*What to do*
Look for the word "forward" in the material below, then report each line where it occurs.

*Information provided*
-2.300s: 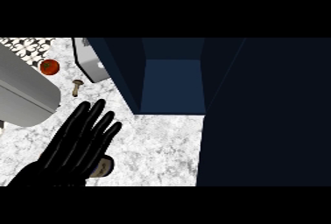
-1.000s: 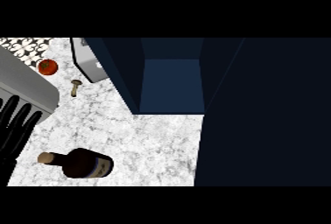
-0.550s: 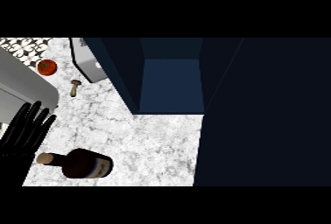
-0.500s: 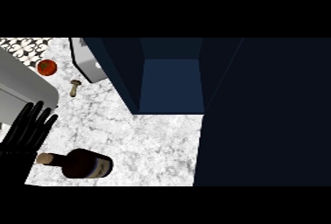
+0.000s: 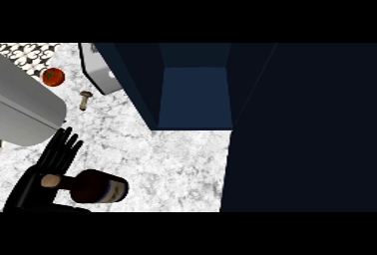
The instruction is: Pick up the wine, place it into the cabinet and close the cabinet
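As I look down from the head view, only one hand shows, at lower left.

Left hand (image 5: 46,167): I see it come in from the bottom-left corner, black, fingers straight and spread a bit, tips pointing up & slightly right. Nothing held. Palm sits at the bottle's neck end; cork shows in front of the hand, so they overlap in view. Can't tell if there's real contact.

Right hand: not visible to me anywhere.

Wine bottle (image 5: 94,187): lying on its side on the counter, lower left. Dark body w/ a pale label band at its right end, light cork (image 5: 51,181) pointing left toward the hand. It's outside the cabinet, well apart from the opening.

Cabinet (image 5: 195,94): dark blue, open; I see down into a lighter blue inner panel between two darker side walls, top centre. Big dark blue panel fills the right side of the view — prob. the door, can't say for sure.

Counter (image 5: 169,159): white/grey marble, bare between bottle & cabinet.

Sink (image 5: 22,114): grey basin at left edge, just above the fingertips.

Tomato (image 5: 53,76): red, round, upper left, near the sink rim.

Mushroom (image 5: 86,99): small, tan, on the counter just below-right of the tomato.

Grey box-like thing (image 5: 99,74): beside cabinet's left wall, upper left; can't ID it.
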Tool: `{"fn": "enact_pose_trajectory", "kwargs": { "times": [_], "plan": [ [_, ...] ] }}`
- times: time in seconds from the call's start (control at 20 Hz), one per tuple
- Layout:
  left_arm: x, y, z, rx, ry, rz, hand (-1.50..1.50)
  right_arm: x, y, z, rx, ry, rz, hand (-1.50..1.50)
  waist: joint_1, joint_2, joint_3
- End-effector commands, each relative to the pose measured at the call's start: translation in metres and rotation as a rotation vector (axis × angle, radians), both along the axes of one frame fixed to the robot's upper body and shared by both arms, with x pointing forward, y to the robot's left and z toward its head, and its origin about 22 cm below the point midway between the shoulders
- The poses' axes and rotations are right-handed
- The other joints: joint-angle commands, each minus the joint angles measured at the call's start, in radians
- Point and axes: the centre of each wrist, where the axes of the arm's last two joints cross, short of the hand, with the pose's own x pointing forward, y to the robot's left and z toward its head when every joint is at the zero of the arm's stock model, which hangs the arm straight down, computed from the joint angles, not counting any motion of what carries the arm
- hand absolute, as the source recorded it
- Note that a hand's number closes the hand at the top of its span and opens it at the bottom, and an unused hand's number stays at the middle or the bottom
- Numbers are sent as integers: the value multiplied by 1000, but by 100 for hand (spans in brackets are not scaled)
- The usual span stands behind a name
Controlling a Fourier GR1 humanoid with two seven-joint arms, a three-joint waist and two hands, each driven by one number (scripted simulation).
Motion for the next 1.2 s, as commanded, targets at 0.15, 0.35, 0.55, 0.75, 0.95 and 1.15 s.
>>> {"fn": "enact_pose_trajectory", "kwargs": {
  "times": [0.15, 0.35, 0.55, 0.75, 0.95, 1.15],
  "plan": [
    [-22, 20, -45, -13, 27, -21, -150, -2, -6, 7, 11, -27, 33, -150, 6, 0, 0],
    [-6, -2, -75, -29, 23, -33, -150, -13, 2, 15, 37, -41, 27, -150, 2, 0, 0],
    [-7, -2, -89, -36, 50, -42, -150, -16, -5, 6, 22, -26, 35, -150, 2, 0, 0],
    [-26, 8, -102, -57, 71, -46, -150, -21, 9, 20, 23, -27, 47, -150, 5, -1, 0],
    [-16, 1, -132, -131, 64, -34, -150, -2, -4, 21, 28, -38, 36, -150, 3, 0, 0],
    [-19, 13, -136, -197, 79, -61, -150, -34, -2, 11, 10, -23, 53, -150, -2, -1, 0]
  ]
}}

*Written solution*
- End-effector commands, each relative to the pose measured at the call's start: translation in metres and rotation as a rotation vector (axis × angle, radians), both along the axes of one frame fixed to the robot's upper body and shared by both arms, with x pointing forward, y to the robot's left and z toward its head, and its origin about 22 cm below the point midway between the shoulders
- Point and axes: the centre of each wrist, where the axes of the arm's last two joints cross, short of the hand, with the pose's own x pointing forward, y to the robot's left and z toward its head when every joint is at the zero of the arm's stock model, which hangs the arm straight down, computed from the joint angles, not counting any motion of what carries the arm

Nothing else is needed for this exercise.